GRO-seq libraries were prepared as previously described22,24. For each GRO-seq experiment, 5 – 10 million ES cell-derived NPC nuclei were isolated for global run-on analyses. We extracted total RNA with the Trizol (Ambion, 15596018), and the BrdU-incorporated RNA was enriched with the agarose-conjugated anti-BrdU antibody (Santa Cruz, sc-32323, dilution 1:170). At least two technical replicates per experiment condition were performed. GRO-seq FASTQ files were aligned to the genome build mm10/GRCm38 through Bowtie2 and processed as described22. We set a cutoff value of 0.05 reads per kilobase per million (RKPM) to determine gene transcription activity. GRO-seq libraries for XRCC4/p53-deficient NPC are deposited under GSE233842. Reagents used in GRO-seq experiments are listed in Supplementary Data 6.

DRIP-seq and DRIPc-seq

ES cell-derived NPCs treated with DMSO were used for DRIP-seq and DRIPc-seq experiments.
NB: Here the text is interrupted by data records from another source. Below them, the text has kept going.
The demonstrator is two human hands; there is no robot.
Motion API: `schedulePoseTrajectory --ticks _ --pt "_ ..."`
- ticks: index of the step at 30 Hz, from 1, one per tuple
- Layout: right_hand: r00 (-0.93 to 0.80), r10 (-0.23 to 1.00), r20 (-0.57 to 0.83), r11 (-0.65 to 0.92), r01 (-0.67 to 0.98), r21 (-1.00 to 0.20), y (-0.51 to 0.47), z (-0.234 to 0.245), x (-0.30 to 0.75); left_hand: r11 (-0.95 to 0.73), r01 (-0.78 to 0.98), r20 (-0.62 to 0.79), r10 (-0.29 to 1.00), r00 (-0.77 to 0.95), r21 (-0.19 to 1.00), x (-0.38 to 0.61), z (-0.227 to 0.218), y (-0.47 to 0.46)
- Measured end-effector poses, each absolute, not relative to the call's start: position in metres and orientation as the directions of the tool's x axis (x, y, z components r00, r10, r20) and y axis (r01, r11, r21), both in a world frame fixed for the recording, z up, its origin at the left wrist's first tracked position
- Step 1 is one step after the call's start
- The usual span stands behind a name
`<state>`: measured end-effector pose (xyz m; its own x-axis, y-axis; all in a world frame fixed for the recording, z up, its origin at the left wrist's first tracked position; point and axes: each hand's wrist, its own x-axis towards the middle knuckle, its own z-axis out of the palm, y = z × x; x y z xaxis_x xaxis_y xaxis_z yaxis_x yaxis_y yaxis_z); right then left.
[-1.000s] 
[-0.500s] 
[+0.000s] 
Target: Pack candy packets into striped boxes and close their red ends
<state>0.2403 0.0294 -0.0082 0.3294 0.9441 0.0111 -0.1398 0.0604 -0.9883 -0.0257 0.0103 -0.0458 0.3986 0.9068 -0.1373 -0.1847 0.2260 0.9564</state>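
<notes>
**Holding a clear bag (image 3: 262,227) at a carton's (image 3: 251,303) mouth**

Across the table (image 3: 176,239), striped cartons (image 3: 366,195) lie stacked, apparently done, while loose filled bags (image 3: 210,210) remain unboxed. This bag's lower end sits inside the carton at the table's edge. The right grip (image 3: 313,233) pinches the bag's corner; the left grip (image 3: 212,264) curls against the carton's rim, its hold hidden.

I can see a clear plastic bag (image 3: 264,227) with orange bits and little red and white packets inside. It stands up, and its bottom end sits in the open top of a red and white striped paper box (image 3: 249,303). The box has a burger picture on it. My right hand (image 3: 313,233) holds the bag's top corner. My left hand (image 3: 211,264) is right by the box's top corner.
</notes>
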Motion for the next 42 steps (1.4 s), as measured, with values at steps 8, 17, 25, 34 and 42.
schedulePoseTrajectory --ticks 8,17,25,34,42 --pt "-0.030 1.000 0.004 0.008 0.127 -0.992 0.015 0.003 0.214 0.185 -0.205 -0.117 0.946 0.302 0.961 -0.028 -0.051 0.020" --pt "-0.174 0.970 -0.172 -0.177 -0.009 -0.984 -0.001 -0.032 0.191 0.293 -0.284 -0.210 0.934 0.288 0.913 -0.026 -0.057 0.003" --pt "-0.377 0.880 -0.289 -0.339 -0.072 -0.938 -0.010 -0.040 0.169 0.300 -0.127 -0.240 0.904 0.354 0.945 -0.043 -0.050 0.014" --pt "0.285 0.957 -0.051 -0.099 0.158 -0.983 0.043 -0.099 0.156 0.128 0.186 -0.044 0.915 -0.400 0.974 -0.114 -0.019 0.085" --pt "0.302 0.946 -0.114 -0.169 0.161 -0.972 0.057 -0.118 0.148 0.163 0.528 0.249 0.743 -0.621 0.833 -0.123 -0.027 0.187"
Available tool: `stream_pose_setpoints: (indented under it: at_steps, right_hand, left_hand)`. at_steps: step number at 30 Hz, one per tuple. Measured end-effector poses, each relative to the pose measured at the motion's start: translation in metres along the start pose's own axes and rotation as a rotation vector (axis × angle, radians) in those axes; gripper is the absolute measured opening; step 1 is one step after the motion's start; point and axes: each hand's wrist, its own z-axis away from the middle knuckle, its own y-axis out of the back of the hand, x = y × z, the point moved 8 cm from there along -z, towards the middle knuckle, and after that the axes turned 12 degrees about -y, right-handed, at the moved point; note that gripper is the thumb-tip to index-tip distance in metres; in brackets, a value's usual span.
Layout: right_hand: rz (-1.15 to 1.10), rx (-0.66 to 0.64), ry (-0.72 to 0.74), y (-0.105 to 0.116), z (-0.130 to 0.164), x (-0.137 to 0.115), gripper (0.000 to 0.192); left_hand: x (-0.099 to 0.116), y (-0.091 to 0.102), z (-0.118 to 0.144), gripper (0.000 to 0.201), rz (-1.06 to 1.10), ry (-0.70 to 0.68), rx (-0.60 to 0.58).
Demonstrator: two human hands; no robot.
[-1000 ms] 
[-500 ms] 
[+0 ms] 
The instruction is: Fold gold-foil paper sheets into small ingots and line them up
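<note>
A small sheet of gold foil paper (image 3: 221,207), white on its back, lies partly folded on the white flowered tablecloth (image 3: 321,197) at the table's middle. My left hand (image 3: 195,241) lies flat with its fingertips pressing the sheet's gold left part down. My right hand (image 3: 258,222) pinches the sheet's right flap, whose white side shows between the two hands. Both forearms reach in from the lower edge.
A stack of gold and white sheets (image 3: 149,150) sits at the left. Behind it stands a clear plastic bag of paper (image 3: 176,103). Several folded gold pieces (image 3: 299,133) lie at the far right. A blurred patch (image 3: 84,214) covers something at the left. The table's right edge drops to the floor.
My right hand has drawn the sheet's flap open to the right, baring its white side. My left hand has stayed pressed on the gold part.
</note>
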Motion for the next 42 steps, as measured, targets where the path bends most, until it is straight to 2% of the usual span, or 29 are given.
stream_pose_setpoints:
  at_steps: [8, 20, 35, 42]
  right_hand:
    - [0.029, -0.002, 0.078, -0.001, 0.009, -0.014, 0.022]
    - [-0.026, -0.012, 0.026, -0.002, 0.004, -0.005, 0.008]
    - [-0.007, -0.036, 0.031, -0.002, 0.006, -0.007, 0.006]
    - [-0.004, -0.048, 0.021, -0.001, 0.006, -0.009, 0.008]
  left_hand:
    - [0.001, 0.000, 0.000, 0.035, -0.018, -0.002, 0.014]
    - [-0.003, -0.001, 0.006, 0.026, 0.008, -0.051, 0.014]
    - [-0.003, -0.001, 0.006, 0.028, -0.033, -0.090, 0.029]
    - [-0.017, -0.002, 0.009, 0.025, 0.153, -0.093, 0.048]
We follow the published protocol36 with minor modifications described under Supplementary Methods. Two independent experiments for RNaseH-treated or untreated samples were performed. Significant DRIP- or DRIPc-seq signal enrichment was determined by MACS2, as described in the Supplementary Methods. Reagents used for DRIP- and DRIPc-seq experiments are listed in Supplementary Data 6.

Reporting summary

Further information on research design is available in the Nature Portfolio Reporting Summary linked to this article.